I was long drawn to the timeless charm of nineteenth-century New England villages: the stately homes, the village greens, the orderly landscapes, and the dominant white-steepled churches (sometimes sporting a large clock). Only over time did I learn that such villages were purposely contrived to assert regional identity (and racial superiority) during a period when America was actively inventing itself at both regional and national levels. Questions about America’s identity were debated with a passion and a deep sense of moral purpose among citizens at every level of society.

It is within this dynamic era that Thomas Allen places A Republic in Time. Allen seeks to convince readers that time and timekeeping played a crucial, and previously underrated, role in the shaping of America’s national identity. He explores the ways in which different people used and interpreted time to help create and affirm such identity. Drawing on political theory, literary narrative, art, and material culture, he makes the important point that opinions were rarely consistent, but then, neither were attitudes about the use of time, which were more akin to a heterogeneous series of “ongoing negotiations.” This perspective is in keeping with that of the “New Americanists” who reject the “mythos” of a single, homogeneous national state and embrace America’s heterogeneous impulses as the norm (p. 9).

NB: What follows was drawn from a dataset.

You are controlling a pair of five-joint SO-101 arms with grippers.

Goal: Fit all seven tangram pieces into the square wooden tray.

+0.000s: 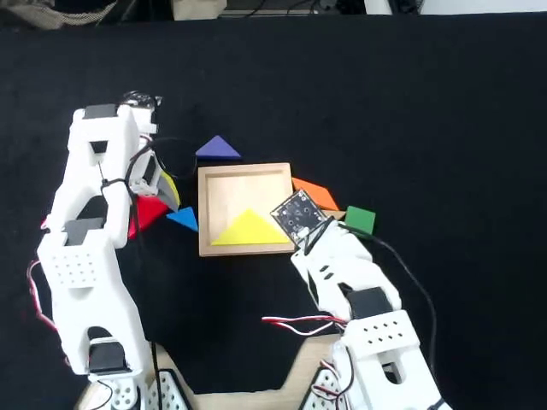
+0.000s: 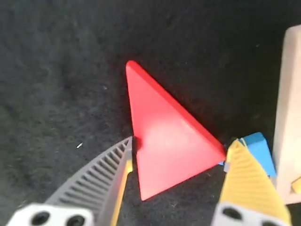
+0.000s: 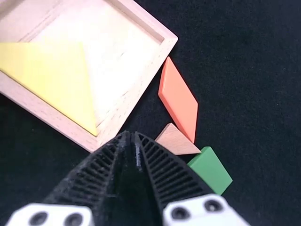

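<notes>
The square wooden tray [image 1: 205, 209] [image 3: 141, 28] holds a large yellow triangle [image 1: 248, 229] [image 3: 51, 75]. A red triangle [image 2: 164, 146] [image 1: 147, 213] lies flat on the black cloth left of the tray. My left gripper [image 2: 182, 143] is open astride it, with the grey finger [image 2: 110, 172] at one edge and the yellow finger [image 2: 244, 181] by a corner. A blue triangle [image 1: 182, 219] [image 2: 258, 146] lies between the red one and the tray. My right gripper [image 3: 130, 137] is shut and empty, just off the tray's near right corner, beside a small wood-coloured triangle [image 3: 176, 141].
An orange parallelogram [image 1: 316, 195] [image 3: 178, 99] and a green square [image 1: 360, 219] [image 3: 210, 169] lie right of the tray. A purple triangle [image 1: 218, 149] sits behind the tray's far left corner. Black cloth covers the table [image 1: 410, 111].
</notes>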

Five chapters cover discrete topics relating to America’s sense of itself as a “republic in time.” The first investigates the political paradoxes of America as a nation in time as well as space. The next, “Material Time,” is of most interest to historians of technology. It focuses on timekeeping devices as key objects for exploring the richly layered and extremely diverse individual and local experiences with time and timekeeping—a blend of technology, nature, history, and the numinous realm of religion. The other three chapters rely primarily on literary and artistic sources: Catherine Beecher’s and Henry David Thoreau’s divergent approaches to time, the newly emerging concept of “deep time,” and Ralph Waldo Emerson’s attempts to link “deep time” to a reimagined sense of America’s political future. [End Page 1076]

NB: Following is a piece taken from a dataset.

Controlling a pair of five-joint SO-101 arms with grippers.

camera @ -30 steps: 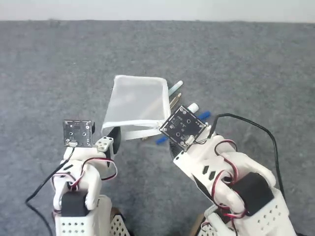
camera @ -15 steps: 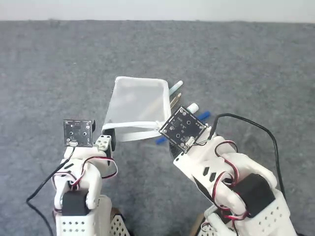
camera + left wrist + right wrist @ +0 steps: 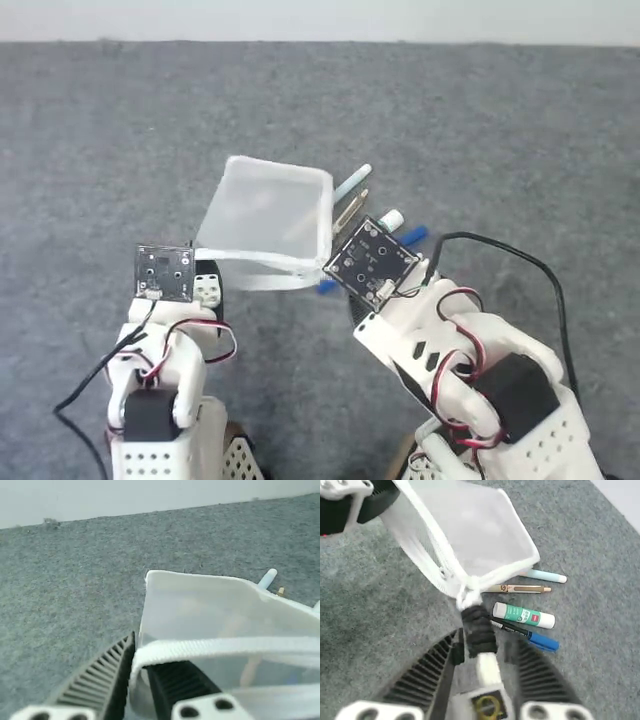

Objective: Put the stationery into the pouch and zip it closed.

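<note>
Left gripper (image 3: 142, 666) is clamped on one end of the zip band (image 3: 225, 647) of the white mesh pouch (image 3: 265, 210). Right gripper (image 3: 470, 611) is pinched shut on the band's other end, at the pouch corner. The pouch hangs between the two claws over the middle of the table (image 3: 500, 130), with its body lifted and tilted away from the arms.

Change over the last second: the left arm drew its end of the band outward and a bit nearer. The rim, which sagged, is now stretched taut, and the pouch body has swung up. The right arm has hardly shifted. The stationery has not moved.

My read: this is mouth-opening prep and nothing is loaded yet. With both claws busy, one probably has to let go before any pick, and zipping comes much later.

Stationery lies on the table just beside the pouch's right side, near to far:
- blue marker (image 3: 532, 637)
- glue stick (image 3: 524, 615)
- tan pen (image 3: 520, 588)
- pale blue pen (image 3: 545, 575)

Count:
- 1 pouch
- 2 pens
- 1 marker
- 1 glue stick
- 4 stationery pieces in all, every one outside the pouch
</note>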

A Republic in Time is not a quick read. The constant switch between disciplines can be difficult to follow, and I found Allen’s style to be somewhat dense. But I applaud his pioneering interdisciplinary approach, which is more likely to draw connections and reveal new insights than more standard works from a single field. By comparing different bodies of knowledge, he has created new knowledge, and he provides the groundwork for additional analyses. Recent scholars of time and timekeeping generally agree that Americans did not suddenly change their lives when clocks became available. The transition to “clock time” was both gradual and uneven. While not dismissing or discounting this scholarship, Allen makes a convincing argument that the national discourse about time was integrally connected with concurrent debates about national identity. By integrating time, politics, and national identity, he deepens and shifts the scholarship of time and timekeeping, adding new variations, subtleties, and dimensions.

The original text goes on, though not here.